Now that the knowns have been defined, we use our equations from above to solve for our unknowns. First, we solve for the initial velocity in the y-direction. Note that we use the Unity3d gravity found in Physics.gravity.y. Next, we find the total flight time by finding the time to the max y-position from the start and the time from the max y position to the end. The final unknown to solve for is the magnitude initial velocity along the horizontal and we find it with the range and the total flight time.

The last step is to convert the horizontal velocity to x and z components so the ball will have the correct trajectory for a 3d simulation. We use the unit direction along the xz plane that we had tucked away. Multiply each component of the unit vector by the magnitude and we have all of the initial velocities.

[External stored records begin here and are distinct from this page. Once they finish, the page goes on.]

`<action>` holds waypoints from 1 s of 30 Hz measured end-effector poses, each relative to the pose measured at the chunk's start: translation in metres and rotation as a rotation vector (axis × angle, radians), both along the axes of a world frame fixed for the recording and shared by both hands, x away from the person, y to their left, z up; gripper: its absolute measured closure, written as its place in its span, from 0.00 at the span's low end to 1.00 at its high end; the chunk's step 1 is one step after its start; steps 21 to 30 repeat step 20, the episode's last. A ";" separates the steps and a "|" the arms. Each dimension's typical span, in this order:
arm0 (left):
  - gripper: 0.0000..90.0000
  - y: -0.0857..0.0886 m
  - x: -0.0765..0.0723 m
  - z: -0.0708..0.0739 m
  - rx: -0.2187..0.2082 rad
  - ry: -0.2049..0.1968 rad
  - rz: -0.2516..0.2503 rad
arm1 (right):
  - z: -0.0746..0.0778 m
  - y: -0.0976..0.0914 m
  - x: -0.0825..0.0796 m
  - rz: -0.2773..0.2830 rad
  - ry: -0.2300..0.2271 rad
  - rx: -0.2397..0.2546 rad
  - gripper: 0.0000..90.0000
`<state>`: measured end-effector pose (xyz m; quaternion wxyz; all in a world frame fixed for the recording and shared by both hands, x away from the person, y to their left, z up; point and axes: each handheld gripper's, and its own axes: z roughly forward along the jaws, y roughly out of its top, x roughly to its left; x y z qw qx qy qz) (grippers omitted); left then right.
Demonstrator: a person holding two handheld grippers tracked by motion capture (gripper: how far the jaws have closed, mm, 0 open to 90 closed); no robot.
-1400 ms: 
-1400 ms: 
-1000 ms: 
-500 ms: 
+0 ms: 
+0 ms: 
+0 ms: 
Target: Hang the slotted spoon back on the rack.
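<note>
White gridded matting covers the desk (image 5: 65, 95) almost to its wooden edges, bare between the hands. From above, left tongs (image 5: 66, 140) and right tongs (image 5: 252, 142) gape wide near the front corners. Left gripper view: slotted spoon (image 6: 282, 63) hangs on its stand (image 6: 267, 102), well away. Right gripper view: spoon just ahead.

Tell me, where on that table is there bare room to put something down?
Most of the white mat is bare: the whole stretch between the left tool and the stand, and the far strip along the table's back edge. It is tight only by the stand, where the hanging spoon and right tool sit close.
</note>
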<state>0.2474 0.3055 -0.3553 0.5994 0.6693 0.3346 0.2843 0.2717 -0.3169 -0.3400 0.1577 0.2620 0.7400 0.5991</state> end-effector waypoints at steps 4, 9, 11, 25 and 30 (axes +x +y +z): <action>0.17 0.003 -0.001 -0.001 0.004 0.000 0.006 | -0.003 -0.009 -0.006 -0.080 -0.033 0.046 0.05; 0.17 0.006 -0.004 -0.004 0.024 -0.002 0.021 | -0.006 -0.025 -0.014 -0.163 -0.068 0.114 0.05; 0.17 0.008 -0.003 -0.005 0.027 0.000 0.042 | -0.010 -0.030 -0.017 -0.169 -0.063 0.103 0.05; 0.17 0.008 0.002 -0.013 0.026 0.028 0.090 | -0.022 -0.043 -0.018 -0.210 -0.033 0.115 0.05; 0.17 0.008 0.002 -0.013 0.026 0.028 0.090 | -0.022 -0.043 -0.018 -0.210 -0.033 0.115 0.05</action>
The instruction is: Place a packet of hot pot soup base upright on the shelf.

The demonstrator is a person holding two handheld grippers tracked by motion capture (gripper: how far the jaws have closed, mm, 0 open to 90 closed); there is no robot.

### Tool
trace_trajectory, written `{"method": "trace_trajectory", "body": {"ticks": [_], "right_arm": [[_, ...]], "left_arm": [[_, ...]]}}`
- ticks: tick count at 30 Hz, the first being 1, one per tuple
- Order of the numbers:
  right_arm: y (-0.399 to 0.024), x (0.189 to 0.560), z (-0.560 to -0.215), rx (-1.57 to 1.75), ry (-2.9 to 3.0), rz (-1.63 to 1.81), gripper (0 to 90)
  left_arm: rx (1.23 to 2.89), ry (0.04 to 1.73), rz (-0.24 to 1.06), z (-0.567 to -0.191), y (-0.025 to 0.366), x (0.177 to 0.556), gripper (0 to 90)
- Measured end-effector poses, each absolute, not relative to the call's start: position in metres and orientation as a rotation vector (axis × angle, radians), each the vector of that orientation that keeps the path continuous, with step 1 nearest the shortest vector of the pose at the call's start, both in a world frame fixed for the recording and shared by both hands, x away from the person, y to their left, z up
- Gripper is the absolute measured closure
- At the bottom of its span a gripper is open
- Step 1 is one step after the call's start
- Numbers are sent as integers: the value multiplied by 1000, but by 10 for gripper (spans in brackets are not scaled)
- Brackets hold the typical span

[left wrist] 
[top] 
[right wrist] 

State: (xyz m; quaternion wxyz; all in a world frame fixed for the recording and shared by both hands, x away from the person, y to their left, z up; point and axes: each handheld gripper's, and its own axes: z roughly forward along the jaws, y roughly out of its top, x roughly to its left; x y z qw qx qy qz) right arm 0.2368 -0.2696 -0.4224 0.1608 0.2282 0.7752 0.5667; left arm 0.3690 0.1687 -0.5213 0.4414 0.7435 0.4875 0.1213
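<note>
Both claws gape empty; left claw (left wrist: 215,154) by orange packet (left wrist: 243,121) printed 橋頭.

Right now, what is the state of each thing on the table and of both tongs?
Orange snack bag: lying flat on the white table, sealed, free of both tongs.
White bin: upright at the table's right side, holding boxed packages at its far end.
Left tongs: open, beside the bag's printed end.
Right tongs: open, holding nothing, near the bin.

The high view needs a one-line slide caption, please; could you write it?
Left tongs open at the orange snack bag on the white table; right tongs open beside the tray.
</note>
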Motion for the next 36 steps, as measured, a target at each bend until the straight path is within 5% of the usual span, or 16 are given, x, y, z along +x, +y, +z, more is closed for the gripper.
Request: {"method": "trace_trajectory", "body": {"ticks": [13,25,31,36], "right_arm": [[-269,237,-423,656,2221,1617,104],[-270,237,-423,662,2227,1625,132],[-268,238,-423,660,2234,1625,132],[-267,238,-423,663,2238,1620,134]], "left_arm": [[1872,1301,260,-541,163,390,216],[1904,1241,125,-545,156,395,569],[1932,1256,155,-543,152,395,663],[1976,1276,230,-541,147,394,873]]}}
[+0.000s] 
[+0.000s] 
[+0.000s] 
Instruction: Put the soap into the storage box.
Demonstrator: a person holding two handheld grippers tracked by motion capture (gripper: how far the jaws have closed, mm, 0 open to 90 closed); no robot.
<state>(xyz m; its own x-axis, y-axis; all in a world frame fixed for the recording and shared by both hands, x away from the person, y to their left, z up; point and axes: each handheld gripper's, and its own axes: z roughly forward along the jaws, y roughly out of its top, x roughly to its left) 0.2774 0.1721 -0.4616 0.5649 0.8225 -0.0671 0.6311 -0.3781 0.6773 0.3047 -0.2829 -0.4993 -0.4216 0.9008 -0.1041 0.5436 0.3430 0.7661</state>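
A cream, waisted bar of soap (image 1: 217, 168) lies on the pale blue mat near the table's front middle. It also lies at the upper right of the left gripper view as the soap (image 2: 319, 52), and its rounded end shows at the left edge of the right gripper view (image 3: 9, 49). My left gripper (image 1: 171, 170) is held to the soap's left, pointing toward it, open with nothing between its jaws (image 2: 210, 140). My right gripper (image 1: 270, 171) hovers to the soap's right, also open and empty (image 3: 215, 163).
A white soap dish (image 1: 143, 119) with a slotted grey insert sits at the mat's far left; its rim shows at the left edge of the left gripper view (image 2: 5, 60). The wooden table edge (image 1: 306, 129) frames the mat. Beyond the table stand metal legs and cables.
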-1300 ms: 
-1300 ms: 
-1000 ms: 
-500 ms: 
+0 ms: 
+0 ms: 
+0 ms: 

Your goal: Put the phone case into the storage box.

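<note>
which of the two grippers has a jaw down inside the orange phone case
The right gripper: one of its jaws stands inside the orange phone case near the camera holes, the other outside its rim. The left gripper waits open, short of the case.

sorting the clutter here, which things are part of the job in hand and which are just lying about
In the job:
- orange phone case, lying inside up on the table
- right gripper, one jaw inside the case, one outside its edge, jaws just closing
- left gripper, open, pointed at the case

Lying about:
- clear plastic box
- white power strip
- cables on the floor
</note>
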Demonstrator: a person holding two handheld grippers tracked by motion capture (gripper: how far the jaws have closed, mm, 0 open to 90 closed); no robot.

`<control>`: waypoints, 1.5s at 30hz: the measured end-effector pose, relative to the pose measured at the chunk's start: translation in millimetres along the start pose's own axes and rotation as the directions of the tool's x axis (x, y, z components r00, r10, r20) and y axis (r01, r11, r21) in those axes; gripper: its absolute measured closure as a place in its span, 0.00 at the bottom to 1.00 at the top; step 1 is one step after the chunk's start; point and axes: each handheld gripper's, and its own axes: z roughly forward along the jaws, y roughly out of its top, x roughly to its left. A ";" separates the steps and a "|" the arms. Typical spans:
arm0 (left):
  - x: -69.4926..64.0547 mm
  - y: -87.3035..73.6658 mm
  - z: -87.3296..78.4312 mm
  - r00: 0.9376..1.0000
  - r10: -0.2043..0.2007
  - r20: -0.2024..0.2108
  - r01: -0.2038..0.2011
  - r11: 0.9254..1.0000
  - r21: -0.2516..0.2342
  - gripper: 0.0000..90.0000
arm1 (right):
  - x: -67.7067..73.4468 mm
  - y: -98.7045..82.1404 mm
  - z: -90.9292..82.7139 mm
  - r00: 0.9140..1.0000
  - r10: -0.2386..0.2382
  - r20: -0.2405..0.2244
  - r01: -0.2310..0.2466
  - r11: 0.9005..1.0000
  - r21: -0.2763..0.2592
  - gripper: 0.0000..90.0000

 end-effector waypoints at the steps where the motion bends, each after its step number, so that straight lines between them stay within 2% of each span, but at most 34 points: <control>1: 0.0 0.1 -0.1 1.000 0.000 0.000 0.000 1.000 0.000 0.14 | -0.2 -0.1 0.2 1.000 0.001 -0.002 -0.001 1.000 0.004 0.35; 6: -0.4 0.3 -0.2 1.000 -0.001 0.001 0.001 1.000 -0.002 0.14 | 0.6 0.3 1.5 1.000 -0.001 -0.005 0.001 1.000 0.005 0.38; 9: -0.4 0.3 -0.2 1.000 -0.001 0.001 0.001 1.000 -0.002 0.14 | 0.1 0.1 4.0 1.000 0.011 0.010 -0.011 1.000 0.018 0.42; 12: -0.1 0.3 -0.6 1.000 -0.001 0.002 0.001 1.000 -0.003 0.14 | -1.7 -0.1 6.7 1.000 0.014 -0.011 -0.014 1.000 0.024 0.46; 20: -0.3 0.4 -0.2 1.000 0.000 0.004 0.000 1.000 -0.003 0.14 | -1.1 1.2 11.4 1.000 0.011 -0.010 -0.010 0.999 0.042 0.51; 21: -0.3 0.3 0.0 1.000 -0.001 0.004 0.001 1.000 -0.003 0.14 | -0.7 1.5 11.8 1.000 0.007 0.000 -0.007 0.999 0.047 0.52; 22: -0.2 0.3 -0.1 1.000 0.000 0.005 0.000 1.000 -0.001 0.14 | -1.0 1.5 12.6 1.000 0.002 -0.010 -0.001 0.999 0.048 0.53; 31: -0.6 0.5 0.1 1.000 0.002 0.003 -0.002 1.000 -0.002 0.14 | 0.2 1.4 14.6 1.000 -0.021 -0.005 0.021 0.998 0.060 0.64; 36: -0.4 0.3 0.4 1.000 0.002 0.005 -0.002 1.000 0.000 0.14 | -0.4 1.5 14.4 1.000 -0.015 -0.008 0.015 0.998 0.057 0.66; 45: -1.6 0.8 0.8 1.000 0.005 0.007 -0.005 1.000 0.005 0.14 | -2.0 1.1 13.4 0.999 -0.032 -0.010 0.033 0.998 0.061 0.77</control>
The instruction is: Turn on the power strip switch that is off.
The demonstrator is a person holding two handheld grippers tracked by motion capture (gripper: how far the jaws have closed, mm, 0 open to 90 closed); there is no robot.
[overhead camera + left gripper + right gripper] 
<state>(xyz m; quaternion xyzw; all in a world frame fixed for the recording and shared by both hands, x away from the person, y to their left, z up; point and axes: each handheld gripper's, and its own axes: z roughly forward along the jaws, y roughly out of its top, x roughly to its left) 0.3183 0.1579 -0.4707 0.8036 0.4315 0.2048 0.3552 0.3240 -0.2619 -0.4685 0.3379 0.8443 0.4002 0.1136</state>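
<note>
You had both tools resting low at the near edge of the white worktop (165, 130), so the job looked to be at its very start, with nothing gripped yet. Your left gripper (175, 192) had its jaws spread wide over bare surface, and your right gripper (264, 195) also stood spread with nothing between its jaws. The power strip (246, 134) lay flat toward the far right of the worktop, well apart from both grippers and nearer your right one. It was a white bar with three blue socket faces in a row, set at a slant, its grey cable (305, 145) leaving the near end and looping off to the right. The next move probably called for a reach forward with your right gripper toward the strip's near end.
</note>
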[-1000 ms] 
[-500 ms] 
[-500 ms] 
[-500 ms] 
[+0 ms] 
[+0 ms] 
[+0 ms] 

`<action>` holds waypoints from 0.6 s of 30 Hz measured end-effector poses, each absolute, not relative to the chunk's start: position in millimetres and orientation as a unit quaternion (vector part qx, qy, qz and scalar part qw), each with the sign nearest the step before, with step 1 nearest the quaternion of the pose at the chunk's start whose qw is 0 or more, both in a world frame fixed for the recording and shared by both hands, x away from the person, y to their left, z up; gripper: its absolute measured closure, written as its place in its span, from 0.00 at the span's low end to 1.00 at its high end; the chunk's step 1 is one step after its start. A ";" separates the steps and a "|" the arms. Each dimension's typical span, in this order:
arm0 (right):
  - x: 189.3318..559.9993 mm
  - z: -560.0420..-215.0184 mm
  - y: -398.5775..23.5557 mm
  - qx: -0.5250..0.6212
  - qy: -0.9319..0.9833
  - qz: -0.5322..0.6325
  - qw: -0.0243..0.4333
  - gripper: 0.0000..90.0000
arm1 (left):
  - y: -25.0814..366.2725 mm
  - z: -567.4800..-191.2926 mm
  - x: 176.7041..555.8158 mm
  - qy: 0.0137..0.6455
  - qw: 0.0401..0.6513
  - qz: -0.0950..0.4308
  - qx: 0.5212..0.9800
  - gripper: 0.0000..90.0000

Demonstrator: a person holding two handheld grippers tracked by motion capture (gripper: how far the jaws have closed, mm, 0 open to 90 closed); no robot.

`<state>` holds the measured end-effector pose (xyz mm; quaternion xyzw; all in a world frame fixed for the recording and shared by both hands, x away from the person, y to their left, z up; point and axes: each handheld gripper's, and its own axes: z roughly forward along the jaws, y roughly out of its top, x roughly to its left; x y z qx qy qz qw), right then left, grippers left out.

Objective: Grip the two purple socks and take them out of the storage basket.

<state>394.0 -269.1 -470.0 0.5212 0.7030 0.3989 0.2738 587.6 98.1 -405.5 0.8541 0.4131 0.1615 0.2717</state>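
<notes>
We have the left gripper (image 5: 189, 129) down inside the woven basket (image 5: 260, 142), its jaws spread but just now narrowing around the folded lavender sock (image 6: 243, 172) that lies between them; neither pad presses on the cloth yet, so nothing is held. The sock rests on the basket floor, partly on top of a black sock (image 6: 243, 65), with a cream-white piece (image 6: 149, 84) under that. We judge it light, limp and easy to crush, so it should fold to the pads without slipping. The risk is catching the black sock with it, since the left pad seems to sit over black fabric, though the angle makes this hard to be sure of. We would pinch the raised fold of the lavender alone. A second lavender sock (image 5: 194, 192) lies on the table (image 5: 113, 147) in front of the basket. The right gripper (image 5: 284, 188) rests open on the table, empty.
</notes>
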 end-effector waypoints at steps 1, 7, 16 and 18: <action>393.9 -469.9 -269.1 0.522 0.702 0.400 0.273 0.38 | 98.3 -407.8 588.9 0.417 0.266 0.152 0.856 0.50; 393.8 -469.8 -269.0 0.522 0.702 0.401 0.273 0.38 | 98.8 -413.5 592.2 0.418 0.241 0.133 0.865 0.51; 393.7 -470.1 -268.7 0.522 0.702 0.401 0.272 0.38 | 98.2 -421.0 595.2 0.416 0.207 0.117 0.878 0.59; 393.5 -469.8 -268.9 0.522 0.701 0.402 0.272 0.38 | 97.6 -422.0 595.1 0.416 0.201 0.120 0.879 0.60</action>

After doing all that work, it’s fun to play around a little bit. Move the ball around and make sure it goes through the hoop no matter how far away you get. Play with the magnitude of the gravity force. If you increase the magnitude, the ball ends up traveling faster to the target. It is important to get a feel for how things change your simulation. A better understanding of the physics will give you much more control in all your projects with this type of engine driving the motion.

## Summary

In this demo, we learned how to simplify a problem into a couple of steps that can be solved using the equations of motion without using math more advanced than basic algebra. We learned that Unity is a powerful engine that can simulate motion in a 3d space and how to control motion in that simulation by applying a little knowledge of physics. From this starting place, we can describe more complex motion. We can add air resistance, wind forces, gravity from other rigid bodies, and even magnetic forces. We could take it to the ground and add friction forces to calculate the distance a golf ball will travel in a putt. Or a pool ball across a felt table top. And the projectile will always travel to our target point!